Of course mainstream media, including newspapers, are migrating to the web where they are learning that they have brands to protect and are obvious targets for legal action in the form of defamation claims. That is why they are increasingly moderating the comments and other commentary that they have often allowed to be published without control.
But that is just being sensible and should be up to the publisher, constrained only by law and commercial constraints.
A media inquiry ought to concentrate on ensuring such laws are effective beyond publishers who have assets and reputations worth pursuing in the courts.
Where is the discussion around Facebook, for instance, which seems to be creating far more pain for the average person in terms of invasion of privacy than News Corp ever has; it is just that Facebook’s victims aren’t politicians who have plenty of opportunity to have their views heard.
Therefore, again, the media inquiry’s rear-view focus is wrong. It ought to be focused on privacy laws and ensuring they adequately protect the weak but don’t overly protect the political classes.
The web not only offers much more diversity for the audience to shop for opinion and news, it also allows anyone the ability to publish cheaply.
At WA Business News, we are competing with major media outlets as well as with anyone with a website or who can print a pamphlet. It is not just individual bloggers and small publishers that we compete with.

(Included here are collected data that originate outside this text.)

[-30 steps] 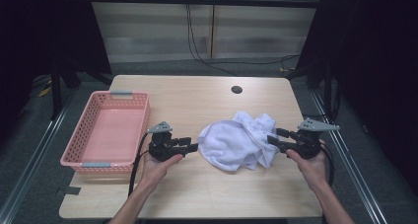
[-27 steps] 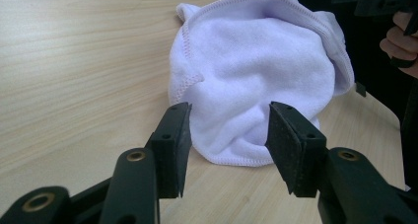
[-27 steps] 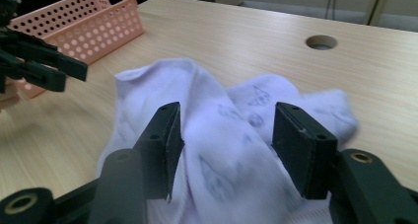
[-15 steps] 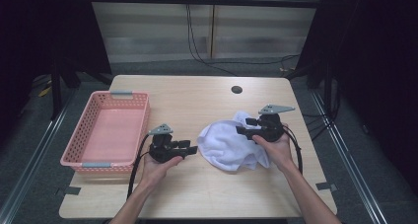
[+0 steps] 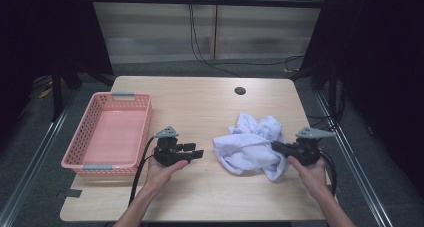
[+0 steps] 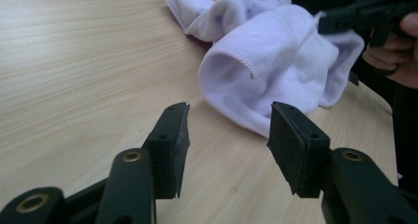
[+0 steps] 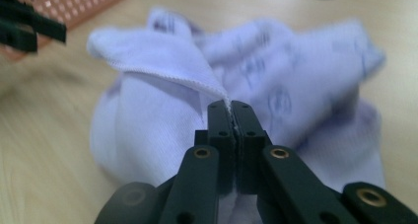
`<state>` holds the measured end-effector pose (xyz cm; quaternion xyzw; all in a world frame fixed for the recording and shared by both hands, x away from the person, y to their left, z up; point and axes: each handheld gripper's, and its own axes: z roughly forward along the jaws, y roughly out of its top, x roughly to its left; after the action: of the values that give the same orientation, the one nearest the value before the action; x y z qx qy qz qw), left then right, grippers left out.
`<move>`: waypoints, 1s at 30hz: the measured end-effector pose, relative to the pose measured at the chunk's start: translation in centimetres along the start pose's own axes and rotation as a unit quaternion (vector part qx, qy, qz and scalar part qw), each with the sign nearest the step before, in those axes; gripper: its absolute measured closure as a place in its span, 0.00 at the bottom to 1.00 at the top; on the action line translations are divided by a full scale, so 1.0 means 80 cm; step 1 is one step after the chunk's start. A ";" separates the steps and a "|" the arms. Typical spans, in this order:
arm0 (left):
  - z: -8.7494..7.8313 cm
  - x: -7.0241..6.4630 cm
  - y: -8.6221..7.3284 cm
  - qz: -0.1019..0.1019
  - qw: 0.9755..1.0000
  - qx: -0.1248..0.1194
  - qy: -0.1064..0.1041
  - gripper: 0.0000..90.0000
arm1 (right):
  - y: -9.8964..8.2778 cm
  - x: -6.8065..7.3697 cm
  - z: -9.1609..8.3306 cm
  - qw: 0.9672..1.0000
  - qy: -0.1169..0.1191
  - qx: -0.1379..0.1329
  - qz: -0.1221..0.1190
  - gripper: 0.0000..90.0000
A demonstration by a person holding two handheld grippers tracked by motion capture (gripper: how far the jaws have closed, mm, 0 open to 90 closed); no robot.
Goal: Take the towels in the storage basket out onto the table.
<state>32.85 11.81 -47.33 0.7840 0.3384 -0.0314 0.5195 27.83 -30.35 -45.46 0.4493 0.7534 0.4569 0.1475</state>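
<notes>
High view: the white towel (image 5: 252, 147) lies crumpled on the right half of the wooden table (image 5: 200, 107). The right gripper (image 5: 276, 147) has just clamped together on a hemmed fold of it (the edge is pinched between the pads in the right gripper view). The left gripper (image 5: 196, 153) rests just left of the towel, jaws parted and empty, beside the pink basket (image 5: 107, 132).

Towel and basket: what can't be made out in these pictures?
- Towel: printed pattern blurred in the right gripper view.
- Towel: far side hidden behind its own folds in the left gripper view.
- Basket: cut off by the top edge in the right gripper view.
- Towel: underside hidden in the high view.
</notes>
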 end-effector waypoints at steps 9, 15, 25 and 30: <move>-0.004 -0.003 0.000 0.007 1.000 0.002 -0.009 0.61 | -0.039 0.004 -0.018 0.999 -0.012 0.043 0.002 0.61; -0.013 0.001 0.000 0.004 1.000 -0.007 -0.002 0.61 | -0.007 0.021 -0.014 1.000 0.000 0.005 -0.015 0.49; -0.018 0.005 -0.003 0.000 1.000 -0.008 0.003 0.59 | 0.041 0.047 0.013 0.998 0.059 -0.029 -0.017 0.64; -0.017 0.003 -0.005 0.000 1.000 -0.006 0.000 0.59 | 0.053 0.081 0.071 0.993 0.109 0.009 -0.038 0.60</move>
<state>32.39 13.18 -47.14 0.7811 0.3384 -0.0289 0.5240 30.17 -21.14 -43.83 0.3694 0.7855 0.4904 0.0781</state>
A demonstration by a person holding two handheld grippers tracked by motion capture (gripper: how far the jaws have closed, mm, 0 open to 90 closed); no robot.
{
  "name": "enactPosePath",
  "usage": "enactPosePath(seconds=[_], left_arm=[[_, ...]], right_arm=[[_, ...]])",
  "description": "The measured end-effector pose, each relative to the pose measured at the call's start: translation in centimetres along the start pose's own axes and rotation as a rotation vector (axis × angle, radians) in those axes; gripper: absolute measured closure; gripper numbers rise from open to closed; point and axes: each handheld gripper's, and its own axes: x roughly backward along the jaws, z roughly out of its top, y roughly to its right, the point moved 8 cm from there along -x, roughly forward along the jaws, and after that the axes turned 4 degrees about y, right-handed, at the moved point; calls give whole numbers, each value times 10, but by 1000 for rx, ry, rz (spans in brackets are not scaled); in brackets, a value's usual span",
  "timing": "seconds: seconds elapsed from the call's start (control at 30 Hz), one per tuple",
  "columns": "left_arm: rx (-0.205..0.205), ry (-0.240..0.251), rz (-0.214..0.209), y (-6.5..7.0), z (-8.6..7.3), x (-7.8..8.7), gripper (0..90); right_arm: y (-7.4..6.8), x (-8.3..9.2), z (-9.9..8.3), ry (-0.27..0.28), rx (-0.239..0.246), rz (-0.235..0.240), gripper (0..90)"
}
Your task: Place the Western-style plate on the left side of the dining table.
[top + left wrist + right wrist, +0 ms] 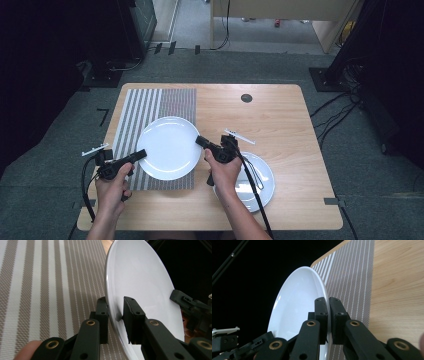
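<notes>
gripping opposite rims, left claw (pixel 141 153) and right claw (pixel 199 140) clamp the plain glossy white plate (pixel 169 147).

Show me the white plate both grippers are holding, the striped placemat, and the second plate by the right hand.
white plate (pixel 169 147), high view, bare centre.
striped placemat (pixel 150 102), high view, far part beyond the plate.
second plate (pixel 265 175), high view, right part of its rim.
left gripper (pixel 141 153), high view, jaw tips at the plate's rim.

Striped placemat (pixel 150 112) on wooden table (pixel 280 115); smaller white plate (pixel 265 187) with wire whisk (pixel 253 172) near its front edge.
</notes>
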Motion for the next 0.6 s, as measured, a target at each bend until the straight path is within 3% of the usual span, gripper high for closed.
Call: enactPosePath(seconds=[0.37,0.6], left_arm=[[24,6,36,-25,21,-3,757],[21,5,75,-41,38,-7,756]], right_arm=[[-7,-33,-1,-25,-4,-3,868],[-6,-60,-2,-48,-47,-5,867]])
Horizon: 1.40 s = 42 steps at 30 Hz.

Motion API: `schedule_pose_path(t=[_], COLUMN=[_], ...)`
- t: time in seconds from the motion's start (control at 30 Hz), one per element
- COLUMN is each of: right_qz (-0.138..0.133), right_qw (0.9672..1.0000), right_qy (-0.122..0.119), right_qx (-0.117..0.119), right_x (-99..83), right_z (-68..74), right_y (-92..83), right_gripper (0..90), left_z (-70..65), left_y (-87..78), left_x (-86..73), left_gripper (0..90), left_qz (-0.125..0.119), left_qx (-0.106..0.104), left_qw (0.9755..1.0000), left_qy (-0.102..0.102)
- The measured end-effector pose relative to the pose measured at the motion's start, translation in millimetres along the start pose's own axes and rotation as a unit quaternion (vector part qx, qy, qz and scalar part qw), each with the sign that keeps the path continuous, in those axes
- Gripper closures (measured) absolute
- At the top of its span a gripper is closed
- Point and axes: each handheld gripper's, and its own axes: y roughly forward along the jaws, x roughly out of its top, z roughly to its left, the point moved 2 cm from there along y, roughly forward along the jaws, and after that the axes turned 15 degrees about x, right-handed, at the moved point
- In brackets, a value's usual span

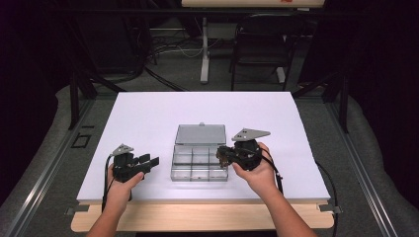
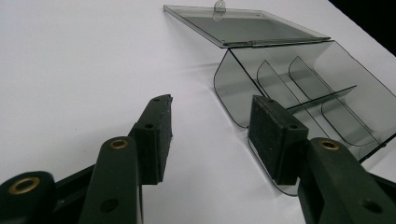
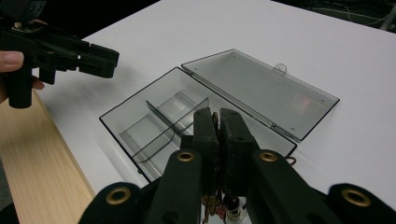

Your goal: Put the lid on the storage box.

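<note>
Smoky clear plastic makes up the compartment box (image 1: 199, 163), which sits near the front middle of the white table (image 1: 148, 113) with its lid (image 1: 200, 134) folded flat behind it, presumably so the cells can be loaded from above. From the high view, the left gripper (image 1: 150, 161) waits just left of the box, clear of it, as if ready to steady it. The right gripper (image 1: 221, 154) hangs over the box's right edge.

Through the left gripper view, the jaws stand wide apart with nothing between them; the pads (image 2: 268, 130) frame the box's near rounded corner (image 2: 233, 93) without touching it.

Through the right gripper view, the jaws are pressed nearly together above the box, pinching a small metal part (image 3: 215, 119), with what looks like reddish wire and a tiny fitting showing low between them; I cannot tell exactly what it is. It hovers over the near right compartments (image 3: 159, 123), likely lined up for dropping in. The left gripper (image 3: 100, 59) idles beyond the box's far side, by the wooden table edge (image 3: 32, 158).
</note>
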Motion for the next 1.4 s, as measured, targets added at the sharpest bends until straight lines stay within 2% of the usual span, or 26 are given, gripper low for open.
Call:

In fact we are up against any organisation that wants to offer news about itself, its industry or the world in general, depending on the resources they want to throw at it. That could be Alcoa, the AMA, Google or Greenpeace. How do we regulate them beyond the practical laws of the land?
The question a real media inquiry ought to be asking is not how News Corp’s newspapers ought to be controlled just because they are upsetting a few unpopular politicians.
That is almost yesterday’s story. Tomorrow’s question is, how do we ensure the online landscape remains competitive, healthy and diverse?
It is much better to establish simple, effective and transparent principles now – ones that work across any media platform – than be trying to unwind another set of problems (perceived or otherwise) in the future.